Étant donné le nom officiel de la résolution, « Nécessité de mettre fin à l’Embargo économique, Commercial et financier imposé par les États-Unis d’Amérique contre Cuba », même le bavard le plus désinvolte ne peut nier que les résolutions annuelles sur Cuba ont été l’une des expériences diplomatiques les plus humiliantes pour Washington.
L’Assemblée générale des Nations Unies a exhorté les États-Unis à mettre fin à leur embargo économique, commercial et financier contre Cuba, car il est illégal, déraisonnable et inhumain.

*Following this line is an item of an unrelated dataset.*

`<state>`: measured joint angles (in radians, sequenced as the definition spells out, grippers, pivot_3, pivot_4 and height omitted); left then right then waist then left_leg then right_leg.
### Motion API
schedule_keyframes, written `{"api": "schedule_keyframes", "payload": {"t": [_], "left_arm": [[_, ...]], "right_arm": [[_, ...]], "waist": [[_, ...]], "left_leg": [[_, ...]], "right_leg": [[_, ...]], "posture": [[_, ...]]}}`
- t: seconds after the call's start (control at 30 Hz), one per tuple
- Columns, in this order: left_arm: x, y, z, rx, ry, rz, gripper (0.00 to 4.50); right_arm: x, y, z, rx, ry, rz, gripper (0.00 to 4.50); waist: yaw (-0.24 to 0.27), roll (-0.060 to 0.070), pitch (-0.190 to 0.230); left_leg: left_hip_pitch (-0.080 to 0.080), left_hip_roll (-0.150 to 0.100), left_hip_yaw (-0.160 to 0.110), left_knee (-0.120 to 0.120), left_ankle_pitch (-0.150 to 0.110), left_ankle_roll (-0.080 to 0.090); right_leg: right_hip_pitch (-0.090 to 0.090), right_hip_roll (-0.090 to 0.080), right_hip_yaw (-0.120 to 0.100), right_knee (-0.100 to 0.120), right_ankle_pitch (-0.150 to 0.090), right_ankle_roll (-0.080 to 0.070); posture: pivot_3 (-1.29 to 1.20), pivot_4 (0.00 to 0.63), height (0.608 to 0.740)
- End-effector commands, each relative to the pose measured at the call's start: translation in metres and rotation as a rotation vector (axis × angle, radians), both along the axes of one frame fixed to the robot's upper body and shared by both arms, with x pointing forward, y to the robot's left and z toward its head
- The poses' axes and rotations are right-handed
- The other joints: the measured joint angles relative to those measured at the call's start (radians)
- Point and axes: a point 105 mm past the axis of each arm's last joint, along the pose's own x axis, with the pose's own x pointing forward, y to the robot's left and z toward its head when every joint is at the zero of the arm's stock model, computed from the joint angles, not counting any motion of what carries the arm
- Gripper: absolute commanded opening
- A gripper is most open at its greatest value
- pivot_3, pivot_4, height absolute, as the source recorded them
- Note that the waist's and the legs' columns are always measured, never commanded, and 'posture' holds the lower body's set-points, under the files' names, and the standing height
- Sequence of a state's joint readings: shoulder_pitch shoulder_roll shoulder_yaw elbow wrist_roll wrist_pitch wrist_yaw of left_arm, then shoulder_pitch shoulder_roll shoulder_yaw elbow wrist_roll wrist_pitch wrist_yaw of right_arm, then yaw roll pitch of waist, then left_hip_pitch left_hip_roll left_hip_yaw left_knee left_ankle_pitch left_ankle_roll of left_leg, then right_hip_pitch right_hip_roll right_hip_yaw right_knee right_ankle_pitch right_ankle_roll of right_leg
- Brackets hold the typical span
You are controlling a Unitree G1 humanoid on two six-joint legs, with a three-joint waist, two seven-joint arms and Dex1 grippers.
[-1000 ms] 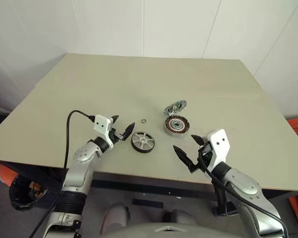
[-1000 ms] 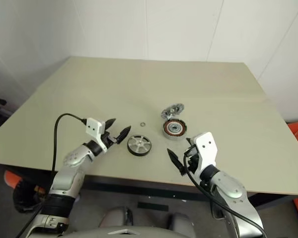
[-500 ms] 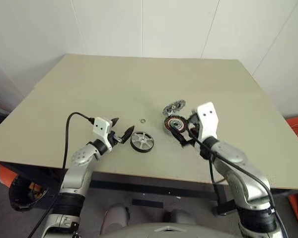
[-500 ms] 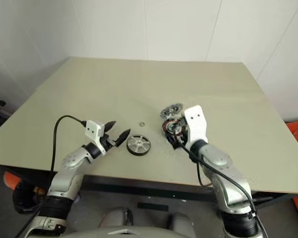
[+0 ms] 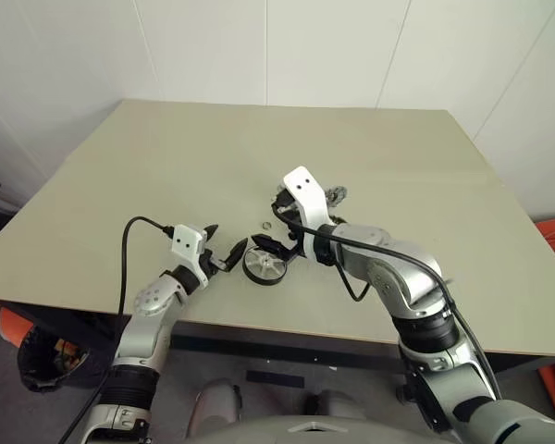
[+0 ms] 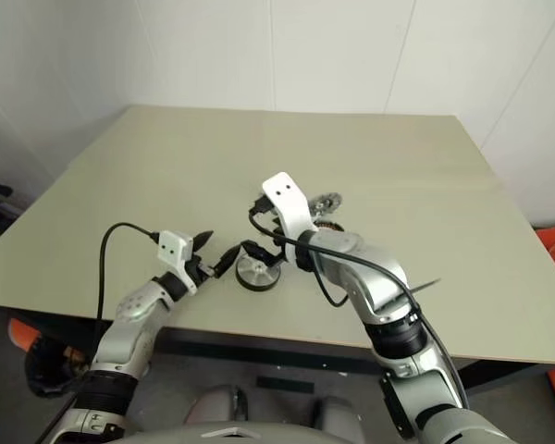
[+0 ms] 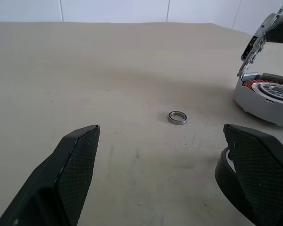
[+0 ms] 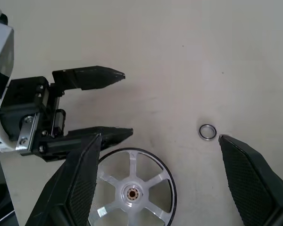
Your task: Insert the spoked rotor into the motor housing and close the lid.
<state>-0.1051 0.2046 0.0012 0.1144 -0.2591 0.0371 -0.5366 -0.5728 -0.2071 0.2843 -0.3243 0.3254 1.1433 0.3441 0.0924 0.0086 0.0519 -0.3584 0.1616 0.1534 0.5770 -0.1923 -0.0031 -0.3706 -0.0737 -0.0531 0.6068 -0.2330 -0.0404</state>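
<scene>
The spoked rotor (image 5: 265,265), dark-rimmed with a silver spoked face, lies flat on the table near its front edge. My right gripper (image 8: 159,139) hovers open just above it, pointing down at a slant, nothing between its fingers. Just left of the rotor (image 8: 132,190), my left gripper (image 5: 226,242) is held level and open, also empty, its near fingertip close to the rim. The motor housing (image 7: 264,96), grey with copper windings, stands behind and to the right, mostly behind my right arm in the head views. Its openwork lid (image 5: 335,193) stands raised at the housing's far rim.
A tiny metal ring (image 5: 267,225) lies on the table just beyond the rotor, between the two grippers. The beige table (image 5: 166,157) stretches bare to the far wall. My right forearm crosses the table from the front right.
My right arm has swung from the front right edge leftward and forward, passing the housing, and its open gripper now hangs over the rotor. The left gripper has stayed put.
</scene>
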Motion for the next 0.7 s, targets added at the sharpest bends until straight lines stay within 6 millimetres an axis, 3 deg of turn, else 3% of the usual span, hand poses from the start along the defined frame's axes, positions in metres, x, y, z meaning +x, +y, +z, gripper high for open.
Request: {"api": "schedule_keyframes", "payload": {"t": [0.03,0.27,0.53,0.7], "left_arm": [[0.001,0.001,0.010,-0.002,-0.052,0.008,4.48],[0.001,0.002,0.008,-0.004,-0.046,0.020,4.48],[0.000,0.004,0.006,-0.006,-0.041,0.025,4.48],[0.000,0.004,0.004,-0.007,-0.039,0.026,4.48]], "right_arm": [[0.013,0.015,0.001,-0.047,-0.037,-0.004,4.50],[0.032,0.025,-0.024,-0.139,-0.033,-0.025,4.50],[0.057,0.026,-0.024,-0.139,-0.040,-0.098,4.50],[0.062,0.026,-0.029,-0.152,-0.013,-0.121,4.50]], "waist": [[-0.003,0.000,0.000],[-0.002,0.000,0.000],[-0.011,0.000,0.000],[-0.019,0.000,0.000]], "left_leg": [[0.000,0.000,0.000,0.000,0.000,0.000],[-0.002,0.000,0.000,0.000,0.001,-0.002],[-0.002,0.000,0.000,0.000,0.001,-0.002],[-0.002,0.000,0.000,0.000,0.001,-0.002]], "right_leg": [[0.000,0.000,0.000,0.000,0.000,0.000],[-0.001,0.000,0.000,0.000,0.000,0.000],[-0.002,0.000,0.000,0.000,0.000,-0.001],[-0.002,0.000,0.000,0.000,0.001,-0.001]], "posture": [[0.00,0.000,0.740],[0.00,0.000,0.740],[0.00,0.000,0.740],[0.00,0.000,0.740]]}}
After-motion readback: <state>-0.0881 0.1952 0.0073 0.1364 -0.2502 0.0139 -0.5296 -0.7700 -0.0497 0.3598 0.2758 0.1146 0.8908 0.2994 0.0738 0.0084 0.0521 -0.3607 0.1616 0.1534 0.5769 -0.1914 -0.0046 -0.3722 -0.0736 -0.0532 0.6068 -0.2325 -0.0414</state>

C’est la 31e fois consécutive que l’Assemblée générale des Nations Unies adopte une telle résolution. Même des alliés des États-Unis tels que le Royaume-Uni, le Canada, le Japon et la République de Corée ont voté en faveur de la résolution.
En votant contre la résolution, Israël peut être considéré comme rendant la pareille aux États-Unis pour avoir soutenu le pilonnage israélien de la bande de Gaza en « légitime défense » après l’attaque du Hamas du 7 octobre dans le sud et le centre d’Israël. Une écrasante majorité de la communauté internationale a appelé à un cessez-le-feu entre Israël et la Palestine.
Quant à l’Ukraine, sa décision de s’abstenir de voter a apparemment été influencée par d’autres facteurs. Peu importe à quel point les États-Unis la soutiennent dans son conflit avec la Russie, l’Ukraine est toujours gênée de se ranger du côté des États-Unis sur son embargo déraisonnable contre Cuba. En fait, avant que le conflit Russo-ukrainien n’éclate, Kiev avait condamné Washington pour avoir imposé des sanctions à Cuba.
Les sanctions américaines contre Cuba portent gravement atteinte aux droits à la survie et au développement du peuple cubain, vont à l’encontre du droit international et contrecarrent les efforts de tous les pays pour mettre en œuvre le Programme de développement durable à l’horizon 2030 des Nations Unies.
La résolution de l’Assemblée générale des Nations Unies représente le juste appel de la communauté internationale et doit être mise en œuvre. Les dirigeants de nombreux pays d’Amérique latine ont critiqué les États-Unis, qualifiant leur blocus illégal de Cuba d ‘ « affront à l’humanité ».Pourtant, même la résolution et la critique mondiale peuvent ne pas inciter les politiciens américains à différencier le bien du mal, l’humanité de l’apathie, et encore moins les empêcher de continuer à défier l’opinion mondiale.